# EXERCISE DIRECTIONS:
Gather each line of the records where "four" appears.

# THE INPUT:
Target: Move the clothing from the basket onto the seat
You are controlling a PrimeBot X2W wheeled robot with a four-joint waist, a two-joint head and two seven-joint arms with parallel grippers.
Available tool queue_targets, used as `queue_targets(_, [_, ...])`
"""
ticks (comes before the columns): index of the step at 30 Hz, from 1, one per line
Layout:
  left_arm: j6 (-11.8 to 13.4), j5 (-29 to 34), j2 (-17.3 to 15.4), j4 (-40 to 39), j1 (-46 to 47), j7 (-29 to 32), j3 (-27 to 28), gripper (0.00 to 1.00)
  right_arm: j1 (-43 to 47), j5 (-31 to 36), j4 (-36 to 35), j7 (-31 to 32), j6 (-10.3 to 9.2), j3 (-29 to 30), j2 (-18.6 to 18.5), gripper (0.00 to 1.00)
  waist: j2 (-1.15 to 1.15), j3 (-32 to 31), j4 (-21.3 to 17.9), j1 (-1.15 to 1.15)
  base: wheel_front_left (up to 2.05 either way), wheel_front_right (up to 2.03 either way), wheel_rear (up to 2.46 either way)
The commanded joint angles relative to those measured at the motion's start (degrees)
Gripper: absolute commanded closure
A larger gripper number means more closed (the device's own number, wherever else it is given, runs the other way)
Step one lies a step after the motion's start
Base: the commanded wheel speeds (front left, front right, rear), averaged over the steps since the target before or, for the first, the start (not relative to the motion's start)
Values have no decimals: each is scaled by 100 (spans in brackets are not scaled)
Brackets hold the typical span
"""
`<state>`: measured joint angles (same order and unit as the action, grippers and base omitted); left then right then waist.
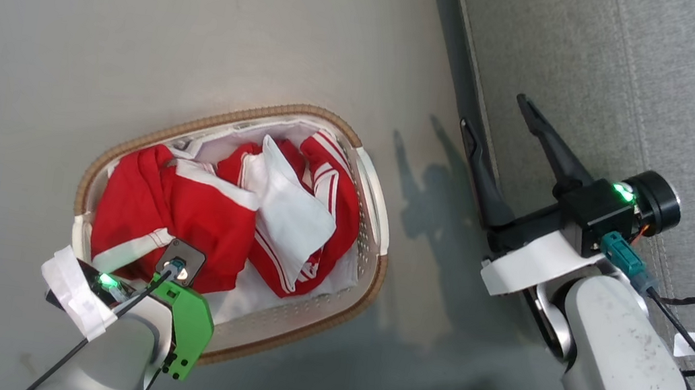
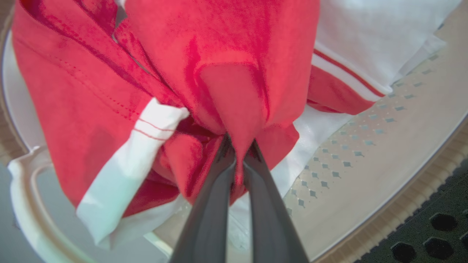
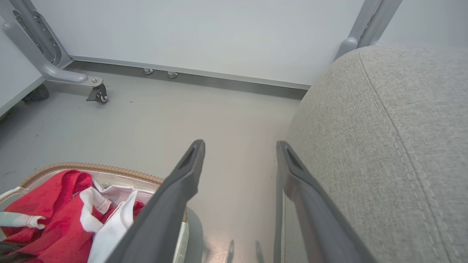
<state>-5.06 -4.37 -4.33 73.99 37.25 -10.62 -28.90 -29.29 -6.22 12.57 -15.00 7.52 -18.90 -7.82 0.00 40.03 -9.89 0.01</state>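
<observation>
Where my left gripper (image 2: 239, 140) reaches into the oval cream-white plastic basket (image 1: 305, 109), its jaws are pinched tight on a fold of the red, white-trimmed clothing (image 2: 226, 73) heaped ahead of them. My right gripper (image 1: 492, 111) gapes empty, jaws wide, beside the grey fabric seat (image 1: 676, 85).

Pale grey, scuffed right forearm (image 1: 629, 370) with black wrist block (image 1: 593, 212), green light (image 1: 623, 191), teal plug (image 1: 624, 256), looping black cable (image 1: 676, 324), white tape (image 1: 532, 262), long dark tapered fingers (image 1: 551, 145). Left forearm (image 1: 114, 353) wears a bright green bracket (image 1: 193, 326).
</observation>
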Motion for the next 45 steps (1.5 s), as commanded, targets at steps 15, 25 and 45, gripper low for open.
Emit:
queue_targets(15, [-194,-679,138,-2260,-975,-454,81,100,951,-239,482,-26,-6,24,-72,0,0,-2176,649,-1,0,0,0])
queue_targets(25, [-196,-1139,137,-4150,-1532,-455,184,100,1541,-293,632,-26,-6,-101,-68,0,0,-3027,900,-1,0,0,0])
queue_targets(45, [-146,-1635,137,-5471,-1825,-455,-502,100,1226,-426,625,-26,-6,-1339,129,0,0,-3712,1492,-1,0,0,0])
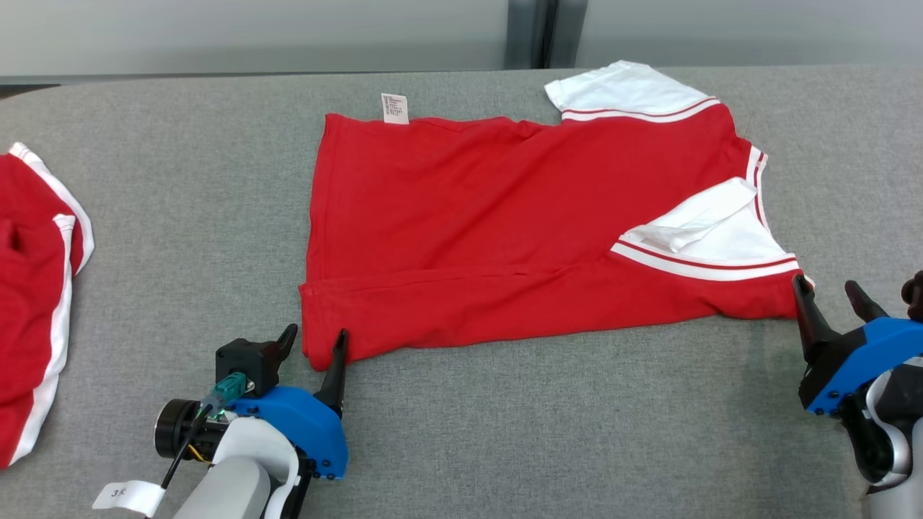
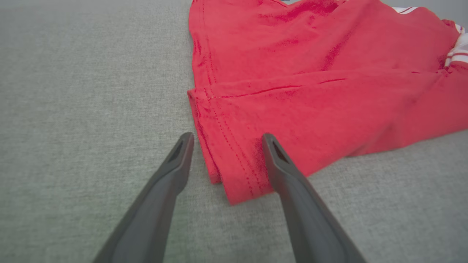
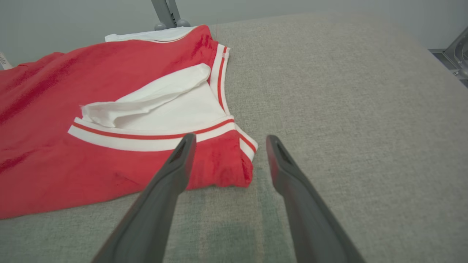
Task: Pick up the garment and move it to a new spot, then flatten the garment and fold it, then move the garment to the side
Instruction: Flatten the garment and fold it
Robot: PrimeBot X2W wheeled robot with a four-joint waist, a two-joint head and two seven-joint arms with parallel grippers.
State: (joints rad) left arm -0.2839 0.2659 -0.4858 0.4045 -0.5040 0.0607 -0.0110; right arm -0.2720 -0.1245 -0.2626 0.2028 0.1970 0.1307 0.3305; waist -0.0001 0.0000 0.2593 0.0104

# TASK OUTPUT:
You are controlling a PrimeBot X2W wheeled robot with a four-joint waist, a two-joint head and two seven-joint arms with parallel grippers.
Robot: PrimeBot X2W wheeled robot with a four-joint waist, a two-joint head and two seven-joint arms with parallel grippers.

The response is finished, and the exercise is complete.